Print the listing below from its opening line through the line holding "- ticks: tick", both ends included.
--- START ---
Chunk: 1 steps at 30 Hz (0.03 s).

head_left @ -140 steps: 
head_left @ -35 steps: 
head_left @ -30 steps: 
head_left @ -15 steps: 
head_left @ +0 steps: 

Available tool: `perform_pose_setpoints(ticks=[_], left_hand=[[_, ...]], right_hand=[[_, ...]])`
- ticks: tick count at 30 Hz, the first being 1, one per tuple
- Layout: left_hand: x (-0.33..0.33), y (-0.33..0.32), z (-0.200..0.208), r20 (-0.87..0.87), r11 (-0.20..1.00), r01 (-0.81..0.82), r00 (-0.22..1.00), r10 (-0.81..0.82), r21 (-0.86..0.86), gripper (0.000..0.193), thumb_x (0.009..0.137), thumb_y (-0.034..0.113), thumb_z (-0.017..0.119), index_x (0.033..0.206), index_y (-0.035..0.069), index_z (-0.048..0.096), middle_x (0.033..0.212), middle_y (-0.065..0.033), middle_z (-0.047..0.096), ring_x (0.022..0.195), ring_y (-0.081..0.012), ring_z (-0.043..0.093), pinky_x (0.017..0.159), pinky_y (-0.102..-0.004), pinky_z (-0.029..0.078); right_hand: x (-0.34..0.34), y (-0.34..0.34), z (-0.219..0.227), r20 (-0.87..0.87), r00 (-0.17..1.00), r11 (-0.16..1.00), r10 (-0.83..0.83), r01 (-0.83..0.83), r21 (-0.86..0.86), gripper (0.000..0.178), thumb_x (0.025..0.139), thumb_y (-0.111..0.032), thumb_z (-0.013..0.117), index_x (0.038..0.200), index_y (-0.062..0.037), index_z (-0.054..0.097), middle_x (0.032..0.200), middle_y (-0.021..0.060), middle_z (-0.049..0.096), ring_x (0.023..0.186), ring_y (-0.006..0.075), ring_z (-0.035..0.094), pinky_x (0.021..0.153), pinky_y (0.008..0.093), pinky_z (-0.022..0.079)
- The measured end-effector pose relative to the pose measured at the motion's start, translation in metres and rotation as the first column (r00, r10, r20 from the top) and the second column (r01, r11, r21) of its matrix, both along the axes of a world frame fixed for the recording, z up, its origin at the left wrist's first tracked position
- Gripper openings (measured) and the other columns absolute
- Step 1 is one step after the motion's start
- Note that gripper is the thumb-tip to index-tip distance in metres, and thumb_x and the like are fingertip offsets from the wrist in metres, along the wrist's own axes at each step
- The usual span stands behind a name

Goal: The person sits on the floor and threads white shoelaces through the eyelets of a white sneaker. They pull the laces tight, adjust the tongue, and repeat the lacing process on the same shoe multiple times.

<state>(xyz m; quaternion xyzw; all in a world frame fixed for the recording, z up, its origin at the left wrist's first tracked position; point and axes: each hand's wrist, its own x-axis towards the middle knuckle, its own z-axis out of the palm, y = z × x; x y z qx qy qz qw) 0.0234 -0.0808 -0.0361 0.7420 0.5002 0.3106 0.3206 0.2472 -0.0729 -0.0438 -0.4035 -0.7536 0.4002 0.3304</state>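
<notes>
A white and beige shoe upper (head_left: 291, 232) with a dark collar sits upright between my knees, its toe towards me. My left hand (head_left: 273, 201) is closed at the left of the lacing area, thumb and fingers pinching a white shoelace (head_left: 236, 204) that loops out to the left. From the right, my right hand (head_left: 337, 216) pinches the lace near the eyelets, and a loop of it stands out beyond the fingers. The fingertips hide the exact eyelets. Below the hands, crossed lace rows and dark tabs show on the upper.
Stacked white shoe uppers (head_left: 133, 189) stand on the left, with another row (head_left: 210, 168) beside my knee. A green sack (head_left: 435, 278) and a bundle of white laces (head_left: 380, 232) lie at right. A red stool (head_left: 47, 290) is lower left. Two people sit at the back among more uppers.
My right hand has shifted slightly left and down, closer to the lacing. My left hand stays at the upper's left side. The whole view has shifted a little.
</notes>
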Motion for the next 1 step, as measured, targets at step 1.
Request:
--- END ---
> _Response to this task_
Chunk: 1 steps at 30 Hz (0.03 s).

head_left @ -140 steps: 
head_left @ -35 steps: 
head_left @ -30 steps: 
head_left @ -15 steps: 
head_left @ +0 steps: 

Available tool: `perform_pose_setpoints(ticks=[_], left_hand=[[_, ...]], right_hand=[[_, ...]])`
- ticks: tick count at 30 Hz, the first being 1, one per tuple

The response is complete as it stands.